Content starts
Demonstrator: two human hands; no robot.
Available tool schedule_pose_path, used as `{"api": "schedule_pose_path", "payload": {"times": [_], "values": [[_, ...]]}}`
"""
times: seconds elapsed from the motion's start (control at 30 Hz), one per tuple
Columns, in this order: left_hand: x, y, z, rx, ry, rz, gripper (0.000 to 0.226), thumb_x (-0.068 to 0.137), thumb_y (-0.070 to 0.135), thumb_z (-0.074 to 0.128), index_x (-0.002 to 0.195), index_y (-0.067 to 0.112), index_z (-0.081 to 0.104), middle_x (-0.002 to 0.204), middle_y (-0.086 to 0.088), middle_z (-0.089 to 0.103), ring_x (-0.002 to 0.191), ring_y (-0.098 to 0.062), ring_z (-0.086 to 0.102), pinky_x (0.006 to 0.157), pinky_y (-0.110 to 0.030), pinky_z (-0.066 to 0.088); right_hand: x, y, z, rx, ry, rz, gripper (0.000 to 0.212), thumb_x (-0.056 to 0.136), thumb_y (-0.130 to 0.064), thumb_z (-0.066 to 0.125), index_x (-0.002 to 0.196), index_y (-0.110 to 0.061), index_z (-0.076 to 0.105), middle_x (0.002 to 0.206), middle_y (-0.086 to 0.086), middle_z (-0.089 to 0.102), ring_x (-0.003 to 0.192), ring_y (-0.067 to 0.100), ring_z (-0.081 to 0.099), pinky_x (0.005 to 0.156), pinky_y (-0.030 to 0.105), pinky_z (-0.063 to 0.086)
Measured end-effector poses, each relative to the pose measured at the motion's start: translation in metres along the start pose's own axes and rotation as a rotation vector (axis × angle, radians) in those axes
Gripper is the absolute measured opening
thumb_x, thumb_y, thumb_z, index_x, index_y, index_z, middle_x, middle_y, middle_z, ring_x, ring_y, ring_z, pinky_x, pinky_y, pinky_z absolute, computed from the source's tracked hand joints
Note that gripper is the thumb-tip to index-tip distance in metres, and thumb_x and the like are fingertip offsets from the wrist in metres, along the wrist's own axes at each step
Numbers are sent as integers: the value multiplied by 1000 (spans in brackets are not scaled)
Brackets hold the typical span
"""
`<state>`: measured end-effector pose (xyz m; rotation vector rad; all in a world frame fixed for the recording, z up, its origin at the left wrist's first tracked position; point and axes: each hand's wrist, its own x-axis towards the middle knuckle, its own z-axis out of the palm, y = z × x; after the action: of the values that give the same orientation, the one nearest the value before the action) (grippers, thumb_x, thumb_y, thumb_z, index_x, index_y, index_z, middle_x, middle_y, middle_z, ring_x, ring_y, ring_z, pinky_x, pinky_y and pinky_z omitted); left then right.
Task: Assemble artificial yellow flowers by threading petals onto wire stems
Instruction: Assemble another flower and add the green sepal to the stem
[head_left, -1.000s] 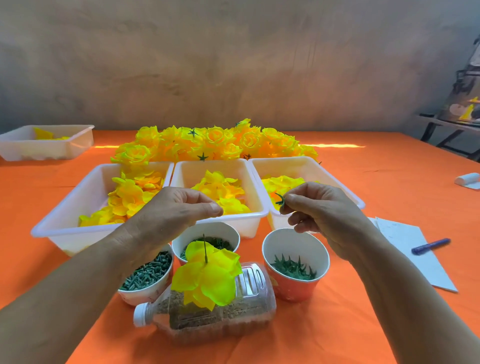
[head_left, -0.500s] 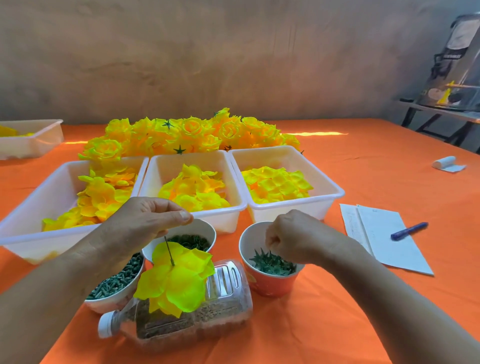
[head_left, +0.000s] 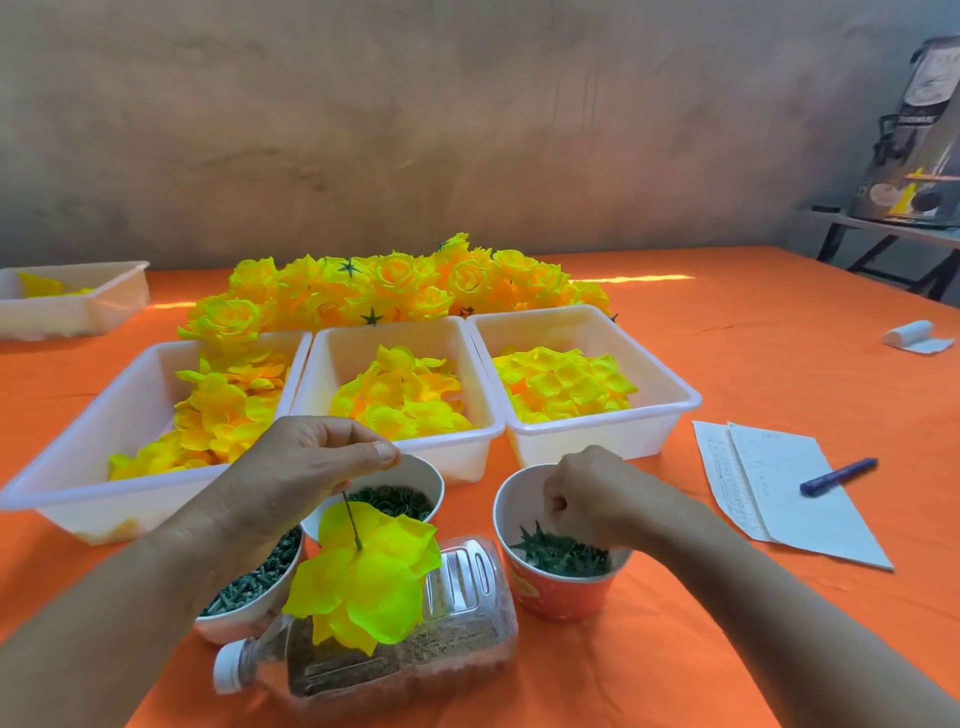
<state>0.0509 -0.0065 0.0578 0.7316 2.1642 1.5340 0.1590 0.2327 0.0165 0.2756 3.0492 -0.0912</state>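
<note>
Head view. Writing first: I could read none of it. The paper sheets (head_left: 769, 483) at right carried faint ruled lines and scribbles, too small to read. The printed box (head_left: 919, 130) on the side table, cut by the right edge, had blurred lettering. The orange paper cup (head_left: 558, 597) showed a pale print, unreadable.

Hidden bits: the right hand (head_left: 592, 493) reached down into the orange paper cup with its fingers curled into the green star calyxes (head_left: 563, 553). The fingertips were out of sight, so I could not tell if it had one pinched. The far tray (head_left: 104, 299) was cut off by the left edge.

The left hand (head_left: 306, 467) pinched the top of the thin wire stem (head_left: 350, 519) between thumb and forefinger, the other fingers folded. The stem hung tilted, with the yellow petals (head_left: 369, 582) threaded on it, over the plastic bottle (head_left: 457, 623).

Containers: the left tray (head_left: 104, 431) held large yellow petals, the middle tray (head_left: 395, 332) mid-size ones and the right tray (head_left: 670, 397) smaller ones. The far tray held a few yellow pieces. The rear bowl (head_left: 415, 467) held dark green rings. The near bowl (head_left: 234, 626) held green pegs and was partly behind the left wrist. The bottle lay on its side, white cap to the left, with a brownish grainy fill. Finished flowers (head_left: 395, 286) were piled behind the trays on the orange tablecloth (head_left: 727, 623). A blue pen (head_left: 836, 475) lay on the sheets.
</note>
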Motion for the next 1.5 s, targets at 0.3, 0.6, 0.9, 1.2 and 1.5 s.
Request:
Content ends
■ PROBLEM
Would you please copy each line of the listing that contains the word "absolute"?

■ SOLVED EXERCISE
Gripper is the absolute measured opening
thumb_x, thumb_y, thumb_z, index_x, index_y, index_z, middle_x, middle_y, middle_z, ring_x, ring_y, ring_z, pinky_x, pinky_y, pinky_z absolute, computed from the source's tracked hand joints

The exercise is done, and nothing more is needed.